**Work to complete**
Where the word "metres" occurs in a line of the data, return the whole line.

[Opening Data section]

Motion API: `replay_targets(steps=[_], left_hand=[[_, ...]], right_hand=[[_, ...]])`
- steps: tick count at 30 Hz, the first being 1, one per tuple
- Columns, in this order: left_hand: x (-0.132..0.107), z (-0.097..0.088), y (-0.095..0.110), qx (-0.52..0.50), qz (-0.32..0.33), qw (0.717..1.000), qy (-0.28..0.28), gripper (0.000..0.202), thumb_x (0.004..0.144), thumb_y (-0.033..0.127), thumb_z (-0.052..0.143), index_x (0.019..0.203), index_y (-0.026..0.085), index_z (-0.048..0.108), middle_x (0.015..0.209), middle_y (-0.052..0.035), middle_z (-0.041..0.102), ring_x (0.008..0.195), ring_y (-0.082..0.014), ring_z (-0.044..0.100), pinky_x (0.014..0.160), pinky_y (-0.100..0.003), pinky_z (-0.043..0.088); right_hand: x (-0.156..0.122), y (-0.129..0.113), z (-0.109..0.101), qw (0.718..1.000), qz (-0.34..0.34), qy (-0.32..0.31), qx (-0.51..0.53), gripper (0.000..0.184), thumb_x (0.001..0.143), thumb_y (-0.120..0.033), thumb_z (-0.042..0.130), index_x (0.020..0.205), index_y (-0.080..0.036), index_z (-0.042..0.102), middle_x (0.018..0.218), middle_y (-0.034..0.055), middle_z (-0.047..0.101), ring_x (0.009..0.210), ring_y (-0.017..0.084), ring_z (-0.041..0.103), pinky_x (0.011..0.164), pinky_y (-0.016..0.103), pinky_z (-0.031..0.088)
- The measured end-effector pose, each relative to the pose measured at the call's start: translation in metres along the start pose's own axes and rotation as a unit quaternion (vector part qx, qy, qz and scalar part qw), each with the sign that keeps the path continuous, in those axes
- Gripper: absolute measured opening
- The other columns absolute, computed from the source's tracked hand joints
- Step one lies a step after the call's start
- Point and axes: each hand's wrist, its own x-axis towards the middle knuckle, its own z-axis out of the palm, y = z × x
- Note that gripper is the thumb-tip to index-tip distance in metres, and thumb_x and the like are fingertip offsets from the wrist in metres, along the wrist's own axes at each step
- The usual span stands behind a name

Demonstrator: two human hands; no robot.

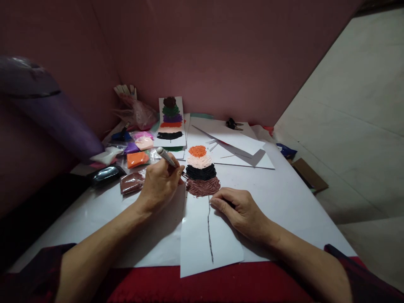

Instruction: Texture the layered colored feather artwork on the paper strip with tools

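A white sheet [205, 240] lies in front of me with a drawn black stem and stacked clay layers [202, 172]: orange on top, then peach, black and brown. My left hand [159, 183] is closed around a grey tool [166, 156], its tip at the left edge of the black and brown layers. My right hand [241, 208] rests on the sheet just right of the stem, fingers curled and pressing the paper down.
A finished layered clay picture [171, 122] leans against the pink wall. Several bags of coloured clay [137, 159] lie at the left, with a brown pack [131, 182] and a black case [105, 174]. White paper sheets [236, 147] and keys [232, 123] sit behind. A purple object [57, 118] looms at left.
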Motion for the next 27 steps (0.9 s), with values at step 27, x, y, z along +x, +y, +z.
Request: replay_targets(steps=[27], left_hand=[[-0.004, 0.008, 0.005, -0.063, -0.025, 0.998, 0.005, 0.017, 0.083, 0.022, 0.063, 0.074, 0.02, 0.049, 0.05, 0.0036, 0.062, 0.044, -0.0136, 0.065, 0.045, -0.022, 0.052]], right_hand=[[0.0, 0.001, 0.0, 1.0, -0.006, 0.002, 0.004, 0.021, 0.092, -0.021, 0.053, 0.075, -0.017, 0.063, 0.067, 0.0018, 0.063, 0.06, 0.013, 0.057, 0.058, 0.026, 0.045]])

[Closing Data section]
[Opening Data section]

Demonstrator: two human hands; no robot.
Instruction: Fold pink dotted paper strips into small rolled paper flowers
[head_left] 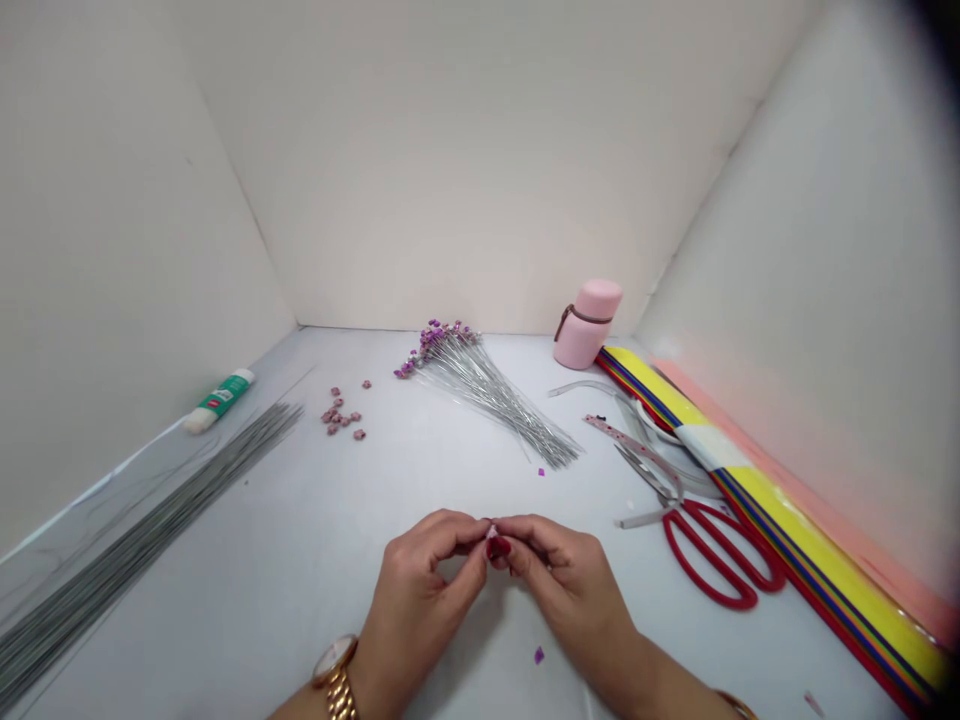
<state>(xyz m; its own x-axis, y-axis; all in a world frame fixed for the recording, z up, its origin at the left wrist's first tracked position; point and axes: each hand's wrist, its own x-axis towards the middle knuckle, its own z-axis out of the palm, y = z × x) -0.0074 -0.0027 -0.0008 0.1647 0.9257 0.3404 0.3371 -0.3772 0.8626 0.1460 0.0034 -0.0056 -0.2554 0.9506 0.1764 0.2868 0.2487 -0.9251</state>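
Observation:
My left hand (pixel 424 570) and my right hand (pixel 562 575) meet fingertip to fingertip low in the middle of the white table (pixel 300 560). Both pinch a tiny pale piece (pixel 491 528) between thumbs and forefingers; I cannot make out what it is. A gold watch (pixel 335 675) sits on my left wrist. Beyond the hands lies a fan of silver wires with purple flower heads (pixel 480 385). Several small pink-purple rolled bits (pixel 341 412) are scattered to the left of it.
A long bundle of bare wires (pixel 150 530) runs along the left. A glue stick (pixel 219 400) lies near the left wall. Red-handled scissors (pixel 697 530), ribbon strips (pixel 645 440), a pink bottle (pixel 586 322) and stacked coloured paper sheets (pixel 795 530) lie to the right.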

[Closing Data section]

**Completed exercise**
- The measured end-effector pose, each relative to the pose measured at the call's start: translation in metres along the start pose's own axes and rotation as a unit quaternion (vector part qx, qy, qz and scalar part qw), each with the sign that keeps the path continuous, in those axes
- Note that gripper is the thumb-tip to index-tip distance in metres, and thumb_x and the like are fingertip offsets from the wrist in metres, along the wrist's own axes at each step

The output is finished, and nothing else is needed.